[ZODB-Dev] Unique Object ID

Thu Jun 5 00:32:37 EDT 2003

On Wednesday 04 June 2003 04:49 pm, Johan Dahlin wrote:
> We've been running into a issue here while developing IndexedCatalog.
> IndexedCatalog stores information about it's objects (which always are
> inherited from a special class) in a OOBTree. 
> They are keyed by the id of the object. In the current invocation of
> IndexedCatalog we have been using id() of the object (eg the memory
> address) as the id of the object. 
> 
> Recently we have found out that it's not very reliable, since it might
> create conflicts if the same memory address is returned when creating
> objects. So we need to find out a reliable way of creating a object id. 
> There are basically two options that I can think of:
> 
> 1) use _p_oid

bad idea, these can change if you move objects between databases. So there is 
a pretty strong possibility of collisions.

> We must first store the object in a temporary location somewhere under
> the root commit(1) pull it back and get the oid. I think this is really
> bad for performance. Is it possible to get an _p_oid in another way? Or
> store the object in a connection and not a root?
> 
> 2) Using a counter, increase it for each object
> 
> I believe this can create problems regarding to multiple connections and
> conflict errors. Create an object in connection A, create another one in
> connection B, commit A, commit B. *boom*

This should work if you use a BTrees.Length.Length object which has automatic 
conflict resolution. Its a pretty clever and elegant piece of code too, give 
it a looksee. There are also tests in the BTree code that you can look at to 
see how to test your code for conflicts.

> Am I missing something, or is it another way of doing this?
> Comments, suggestions highly appreciated.

BTW: Zope Catalog uses (in 2.7 head) random.randint(-2000000000, 2000000000) 
to generate record ids. It then double-checks that the id hasn't already been 
taken. This should probably also be done if you use a counter just to be 
safe. Performance here isn't really an issue, since relative to writing to 
the database, generating a random number is not expensive.

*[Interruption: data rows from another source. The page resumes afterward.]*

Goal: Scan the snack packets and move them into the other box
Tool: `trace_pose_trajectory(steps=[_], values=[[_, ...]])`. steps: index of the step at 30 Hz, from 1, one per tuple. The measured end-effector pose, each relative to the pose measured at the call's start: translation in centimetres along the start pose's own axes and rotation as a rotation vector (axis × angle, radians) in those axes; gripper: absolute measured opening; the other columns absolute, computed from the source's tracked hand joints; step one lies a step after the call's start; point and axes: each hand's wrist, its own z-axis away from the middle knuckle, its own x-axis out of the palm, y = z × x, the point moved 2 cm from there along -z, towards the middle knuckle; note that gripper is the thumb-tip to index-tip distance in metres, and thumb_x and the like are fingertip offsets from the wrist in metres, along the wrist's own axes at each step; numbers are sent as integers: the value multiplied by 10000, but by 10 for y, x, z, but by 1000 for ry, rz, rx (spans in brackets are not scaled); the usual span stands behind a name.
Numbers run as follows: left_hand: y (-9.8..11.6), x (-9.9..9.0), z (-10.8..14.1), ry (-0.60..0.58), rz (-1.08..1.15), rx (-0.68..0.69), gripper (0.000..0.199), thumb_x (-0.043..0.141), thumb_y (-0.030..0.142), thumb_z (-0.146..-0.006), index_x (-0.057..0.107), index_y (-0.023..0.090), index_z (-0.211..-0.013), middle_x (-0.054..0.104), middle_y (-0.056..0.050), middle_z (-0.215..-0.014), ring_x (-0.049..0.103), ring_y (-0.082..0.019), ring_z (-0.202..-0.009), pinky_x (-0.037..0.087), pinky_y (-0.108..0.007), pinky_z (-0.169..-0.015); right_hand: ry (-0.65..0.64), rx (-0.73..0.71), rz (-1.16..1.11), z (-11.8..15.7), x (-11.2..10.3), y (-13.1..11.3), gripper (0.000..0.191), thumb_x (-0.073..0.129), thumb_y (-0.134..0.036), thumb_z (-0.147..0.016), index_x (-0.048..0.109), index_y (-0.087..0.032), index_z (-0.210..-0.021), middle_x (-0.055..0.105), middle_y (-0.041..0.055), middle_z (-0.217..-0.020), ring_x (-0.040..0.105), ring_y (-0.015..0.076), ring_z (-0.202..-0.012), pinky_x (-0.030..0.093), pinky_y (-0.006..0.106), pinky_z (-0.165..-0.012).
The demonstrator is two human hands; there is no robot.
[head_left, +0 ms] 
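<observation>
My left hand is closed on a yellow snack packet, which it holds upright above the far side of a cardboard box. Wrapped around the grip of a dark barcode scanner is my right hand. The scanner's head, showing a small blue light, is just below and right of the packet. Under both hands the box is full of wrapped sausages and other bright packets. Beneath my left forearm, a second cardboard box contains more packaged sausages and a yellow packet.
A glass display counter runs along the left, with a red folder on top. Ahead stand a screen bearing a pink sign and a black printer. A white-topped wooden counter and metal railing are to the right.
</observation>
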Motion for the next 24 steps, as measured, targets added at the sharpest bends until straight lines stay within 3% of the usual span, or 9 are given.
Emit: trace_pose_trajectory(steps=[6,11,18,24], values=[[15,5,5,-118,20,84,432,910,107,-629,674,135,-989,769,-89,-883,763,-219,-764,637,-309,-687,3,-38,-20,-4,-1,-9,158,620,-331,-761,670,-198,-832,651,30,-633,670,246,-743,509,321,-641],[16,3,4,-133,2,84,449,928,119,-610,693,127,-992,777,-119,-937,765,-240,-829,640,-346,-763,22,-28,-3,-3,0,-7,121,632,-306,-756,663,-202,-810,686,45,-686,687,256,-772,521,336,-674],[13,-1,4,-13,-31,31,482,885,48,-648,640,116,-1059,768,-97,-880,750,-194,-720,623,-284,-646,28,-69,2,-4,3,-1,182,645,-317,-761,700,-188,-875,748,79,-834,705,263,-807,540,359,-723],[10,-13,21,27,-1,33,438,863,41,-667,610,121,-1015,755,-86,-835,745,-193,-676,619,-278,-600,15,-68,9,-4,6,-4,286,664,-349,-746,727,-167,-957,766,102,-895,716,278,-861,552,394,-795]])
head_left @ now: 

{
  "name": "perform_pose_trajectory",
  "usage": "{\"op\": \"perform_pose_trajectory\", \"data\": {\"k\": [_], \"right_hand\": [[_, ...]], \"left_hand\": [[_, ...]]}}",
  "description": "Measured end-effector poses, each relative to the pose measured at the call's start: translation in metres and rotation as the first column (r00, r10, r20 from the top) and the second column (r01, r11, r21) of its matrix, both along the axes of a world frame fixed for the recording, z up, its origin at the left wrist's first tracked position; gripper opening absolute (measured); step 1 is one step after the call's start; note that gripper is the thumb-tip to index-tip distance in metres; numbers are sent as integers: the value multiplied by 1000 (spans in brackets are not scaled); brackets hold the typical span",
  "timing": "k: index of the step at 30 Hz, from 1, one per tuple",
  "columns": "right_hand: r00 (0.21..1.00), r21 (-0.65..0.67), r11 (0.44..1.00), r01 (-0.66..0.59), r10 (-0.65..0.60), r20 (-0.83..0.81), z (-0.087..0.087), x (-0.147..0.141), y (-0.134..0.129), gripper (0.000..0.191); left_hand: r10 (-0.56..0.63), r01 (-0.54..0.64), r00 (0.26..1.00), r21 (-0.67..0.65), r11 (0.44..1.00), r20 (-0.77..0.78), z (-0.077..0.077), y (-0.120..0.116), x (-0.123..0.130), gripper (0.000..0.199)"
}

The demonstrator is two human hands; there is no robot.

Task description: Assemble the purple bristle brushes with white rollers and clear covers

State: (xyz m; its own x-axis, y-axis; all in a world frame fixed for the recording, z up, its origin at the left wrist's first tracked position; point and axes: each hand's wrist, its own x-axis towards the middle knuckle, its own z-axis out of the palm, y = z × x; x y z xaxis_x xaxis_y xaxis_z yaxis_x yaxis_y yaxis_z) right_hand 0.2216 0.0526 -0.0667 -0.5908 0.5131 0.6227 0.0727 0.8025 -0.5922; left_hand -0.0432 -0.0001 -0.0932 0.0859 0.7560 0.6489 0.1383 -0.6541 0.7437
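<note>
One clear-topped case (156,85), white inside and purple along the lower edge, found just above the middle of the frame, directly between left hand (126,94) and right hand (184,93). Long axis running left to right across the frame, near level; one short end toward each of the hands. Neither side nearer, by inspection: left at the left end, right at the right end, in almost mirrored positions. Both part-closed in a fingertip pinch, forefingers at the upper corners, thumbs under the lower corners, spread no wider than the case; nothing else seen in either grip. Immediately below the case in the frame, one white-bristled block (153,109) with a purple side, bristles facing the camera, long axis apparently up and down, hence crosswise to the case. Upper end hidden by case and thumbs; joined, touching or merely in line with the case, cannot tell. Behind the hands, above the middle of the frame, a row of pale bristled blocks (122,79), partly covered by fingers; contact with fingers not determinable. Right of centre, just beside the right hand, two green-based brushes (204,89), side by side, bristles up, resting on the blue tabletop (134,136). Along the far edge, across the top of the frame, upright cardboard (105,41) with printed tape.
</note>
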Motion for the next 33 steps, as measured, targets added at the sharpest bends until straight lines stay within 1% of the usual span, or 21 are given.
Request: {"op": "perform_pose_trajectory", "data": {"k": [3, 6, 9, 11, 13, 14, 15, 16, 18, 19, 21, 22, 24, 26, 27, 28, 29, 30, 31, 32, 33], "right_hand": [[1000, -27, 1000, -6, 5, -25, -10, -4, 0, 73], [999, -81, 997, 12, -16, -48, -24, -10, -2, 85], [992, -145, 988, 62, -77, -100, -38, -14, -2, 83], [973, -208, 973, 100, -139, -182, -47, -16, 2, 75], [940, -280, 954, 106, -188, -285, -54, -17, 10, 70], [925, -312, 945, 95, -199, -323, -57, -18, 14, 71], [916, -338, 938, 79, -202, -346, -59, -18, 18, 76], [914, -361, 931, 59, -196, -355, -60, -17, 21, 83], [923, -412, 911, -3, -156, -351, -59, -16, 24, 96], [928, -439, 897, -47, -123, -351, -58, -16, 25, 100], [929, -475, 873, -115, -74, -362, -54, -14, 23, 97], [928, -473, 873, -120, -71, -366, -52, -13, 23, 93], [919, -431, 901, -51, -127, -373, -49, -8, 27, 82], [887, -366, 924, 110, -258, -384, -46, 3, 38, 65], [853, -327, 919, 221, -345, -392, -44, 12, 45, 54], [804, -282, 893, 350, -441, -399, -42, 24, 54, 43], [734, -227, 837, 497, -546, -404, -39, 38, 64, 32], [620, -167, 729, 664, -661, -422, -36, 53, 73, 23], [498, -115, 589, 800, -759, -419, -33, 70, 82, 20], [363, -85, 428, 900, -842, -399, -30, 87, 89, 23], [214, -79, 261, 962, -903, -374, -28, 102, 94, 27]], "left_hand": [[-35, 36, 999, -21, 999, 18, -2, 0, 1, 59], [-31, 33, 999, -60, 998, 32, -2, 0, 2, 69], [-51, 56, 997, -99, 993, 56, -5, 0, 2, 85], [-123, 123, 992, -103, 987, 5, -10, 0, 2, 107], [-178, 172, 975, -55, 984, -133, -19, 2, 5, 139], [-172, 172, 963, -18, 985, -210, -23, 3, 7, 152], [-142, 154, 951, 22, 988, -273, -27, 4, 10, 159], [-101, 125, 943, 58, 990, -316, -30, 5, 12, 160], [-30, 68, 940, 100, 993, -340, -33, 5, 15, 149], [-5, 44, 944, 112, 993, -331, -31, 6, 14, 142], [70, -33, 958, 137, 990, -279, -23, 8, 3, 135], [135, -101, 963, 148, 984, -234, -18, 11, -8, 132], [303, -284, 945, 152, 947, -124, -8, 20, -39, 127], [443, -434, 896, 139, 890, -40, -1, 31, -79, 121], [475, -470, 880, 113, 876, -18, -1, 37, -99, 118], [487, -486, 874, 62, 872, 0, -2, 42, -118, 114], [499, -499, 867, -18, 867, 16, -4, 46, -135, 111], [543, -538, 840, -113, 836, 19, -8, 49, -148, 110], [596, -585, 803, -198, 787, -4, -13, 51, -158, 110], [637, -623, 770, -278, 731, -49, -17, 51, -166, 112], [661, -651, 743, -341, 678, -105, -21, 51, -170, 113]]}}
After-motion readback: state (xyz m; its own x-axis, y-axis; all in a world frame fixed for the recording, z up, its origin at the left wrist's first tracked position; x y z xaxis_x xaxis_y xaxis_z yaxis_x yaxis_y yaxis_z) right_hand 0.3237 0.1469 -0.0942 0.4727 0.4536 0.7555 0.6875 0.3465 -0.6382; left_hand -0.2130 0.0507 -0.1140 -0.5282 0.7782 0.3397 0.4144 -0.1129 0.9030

Actually Catalog uses a combination of random and sequencial ids. That way if 
many objects are added at once, they tend to cluster in the BTree data 
structure minimizing the number of nodes and buckets that need to be touched. 
Have a look at the catalogObject method of Catalog.py in the Zope head.

Also, if use an integer rid, then you can use IOBTrees too, which are 
optimized for integer keys.

ZCatalog uses paths to uniquely identify objects in zope. There are BTrees of 
path->rid and rid->path in there so that the indexes can just use the integer 
rids. Perhaps you could also generate something like a path. Each object in 
the database must have a unique path to access it. Perhaps that can be used 
as a key in your catalog.

-Casey